Baker expresa esta reconfortante ignorancia en su estilo. En muchas ocasiones la cámara sigue a Moonee y sus amigos en ángulos bajos que muestran el cielo espumoso de Florida. En contraste con el motel decorado como castillo, las nubes describen una belleza fantástica que también se encuentra en la heladería en forma de helado y en un expendio de naranjas idéntico a su producto. Bobby (Willem Dafoe) es capturado de forma similar. Como administrador del motel, él es una figura paternal para todos sus habitantes. Un día, cuando vuelve a encender los fusibles que Moonee apaga, Baker lo encuadra como a un gentil gigante que se mide contra el cielo. ¿Así lo ve Moonee? Su madre, Halley (Bria Vinaite), lo entiende como un padre refunfuñón que se entromete en su vida.

Si Bobby es heroico —y en una escena que el espectador sabrá reconocer, verdaderamente lo es—, Halley es irresponsable, manipuladora e inmadura pero eso no desvanece su amor por Moonee.
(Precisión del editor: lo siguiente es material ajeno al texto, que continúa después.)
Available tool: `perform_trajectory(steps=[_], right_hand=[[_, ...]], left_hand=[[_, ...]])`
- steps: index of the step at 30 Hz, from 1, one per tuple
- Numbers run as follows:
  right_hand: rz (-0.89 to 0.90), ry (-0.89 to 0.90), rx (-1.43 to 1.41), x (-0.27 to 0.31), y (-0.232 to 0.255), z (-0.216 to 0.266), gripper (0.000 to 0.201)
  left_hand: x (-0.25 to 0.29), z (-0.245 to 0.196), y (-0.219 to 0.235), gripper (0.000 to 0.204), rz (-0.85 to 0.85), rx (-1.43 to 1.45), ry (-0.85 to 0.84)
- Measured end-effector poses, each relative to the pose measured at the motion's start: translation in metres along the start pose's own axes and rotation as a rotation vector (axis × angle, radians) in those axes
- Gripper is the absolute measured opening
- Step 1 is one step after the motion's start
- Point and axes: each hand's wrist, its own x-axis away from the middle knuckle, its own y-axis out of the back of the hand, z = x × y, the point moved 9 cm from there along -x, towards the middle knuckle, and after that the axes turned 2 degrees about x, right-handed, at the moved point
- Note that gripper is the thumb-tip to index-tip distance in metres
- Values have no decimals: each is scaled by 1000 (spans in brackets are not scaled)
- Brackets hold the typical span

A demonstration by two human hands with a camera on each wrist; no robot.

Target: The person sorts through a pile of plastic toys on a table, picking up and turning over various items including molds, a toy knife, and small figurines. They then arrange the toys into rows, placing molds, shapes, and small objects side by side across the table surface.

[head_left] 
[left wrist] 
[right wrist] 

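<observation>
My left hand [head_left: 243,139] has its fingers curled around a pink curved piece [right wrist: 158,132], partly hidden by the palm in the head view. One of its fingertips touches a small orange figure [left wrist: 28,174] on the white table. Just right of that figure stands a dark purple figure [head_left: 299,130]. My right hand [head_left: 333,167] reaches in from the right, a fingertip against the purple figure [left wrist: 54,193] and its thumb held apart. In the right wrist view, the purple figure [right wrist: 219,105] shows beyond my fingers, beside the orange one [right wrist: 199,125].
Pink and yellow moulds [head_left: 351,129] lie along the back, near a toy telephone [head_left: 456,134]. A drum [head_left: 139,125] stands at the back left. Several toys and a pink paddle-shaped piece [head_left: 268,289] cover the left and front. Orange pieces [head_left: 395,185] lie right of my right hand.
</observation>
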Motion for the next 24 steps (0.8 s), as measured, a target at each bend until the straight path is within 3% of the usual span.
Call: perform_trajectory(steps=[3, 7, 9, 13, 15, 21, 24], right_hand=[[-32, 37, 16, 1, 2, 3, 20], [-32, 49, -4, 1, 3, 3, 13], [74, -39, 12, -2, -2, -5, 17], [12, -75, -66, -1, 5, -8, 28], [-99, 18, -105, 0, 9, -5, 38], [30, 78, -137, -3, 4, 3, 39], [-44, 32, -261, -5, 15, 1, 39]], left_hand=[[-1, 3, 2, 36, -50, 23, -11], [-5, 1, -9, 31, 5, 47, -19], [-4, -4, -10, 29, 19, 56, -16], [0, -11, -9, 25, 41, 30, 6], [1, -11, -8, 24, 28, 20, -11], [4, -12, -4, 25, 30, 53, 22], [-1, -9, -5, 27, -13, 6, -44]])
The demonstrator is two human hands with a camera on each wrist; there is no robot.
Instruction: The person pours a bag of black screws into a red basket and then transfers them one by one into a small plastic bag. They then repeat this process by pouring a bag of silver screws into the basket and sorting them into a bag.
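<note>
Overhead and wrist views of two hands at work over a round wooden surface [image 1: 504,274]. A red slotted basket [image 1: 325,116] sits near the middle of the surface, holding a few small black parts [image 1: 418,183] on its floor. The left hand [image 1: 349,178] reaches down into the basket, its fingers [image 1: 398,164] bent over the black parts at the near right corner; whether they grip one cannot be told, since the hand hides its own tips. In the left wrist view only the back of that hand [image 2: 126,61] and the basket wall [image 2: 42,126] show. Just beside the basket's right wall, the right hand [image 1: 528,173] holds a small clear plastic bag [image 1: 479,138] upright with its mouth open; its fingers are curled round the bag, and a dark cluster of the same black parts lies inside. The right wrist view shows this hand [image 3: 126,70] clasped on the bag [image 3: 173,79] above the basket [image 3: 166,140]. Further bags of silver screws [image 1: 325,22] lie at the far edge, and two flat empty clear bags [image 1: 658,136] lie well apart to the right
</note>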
Si bien le enseña a su hija de seis años a pintarle dedo a un helicóptero y aplaude su incipiente perreo, Halley haría —y acaba haciendo— lo que sea por su hija. Ambas son inmunes a la sordidez y su entretenimiento incluye ver una casa en llamas y un violento pleito en el estacionamiento. Baker ni las juzga ni las explica: las mira con una compasión urgente. En un mundo donde los pobres sólo pueden ser víctimas u holgazanes, El proyecto Florida nos los ofrece como personas, a veces ajenas, y otras veces idénticas a quienes las miramos, pero siempre vastas y fascinantes. Es una decisión tan moral como la de Buñuel, y su genio es evidente por la manera en que se integra a la forma audiovisual.

Al respecto, la escena que mencioné con Moonee esperando en la bañera me parece emblemática. Baker elude la obscenidad con delicadeza porque su intención no es castigar a sus personajes ni impactar a la audiencia sino representar la ofuscación de una niña. Ni vemos la acción afuera del baño ni se nos dice con claridad qué pasa. En otra escena un niño presencia una violenta golpiza. Baker filma desde su espalda inmóvil los puñetazos despiadados en busca de un contraste que impacte con sutileza.

Pero ninguno de estos efectos funcionaría sin su elenco. Es difícil definir el carisma, y mucho más en el caso de Prince y Vinaite. En la vida real quizá no querríamos tener cerca a sus personajes pero en la película Baker logra mirarlas con tanta empatía que sus infracciones resultan tiernas características de una infancia desmedida. La escena final de El proyecto Florida resume esta inocencia y suma a la película entera como un escape del horror más real a la felicidad más fantástica. Baker nos da una tercera lección: la naturalidad se resuelve en los sueños.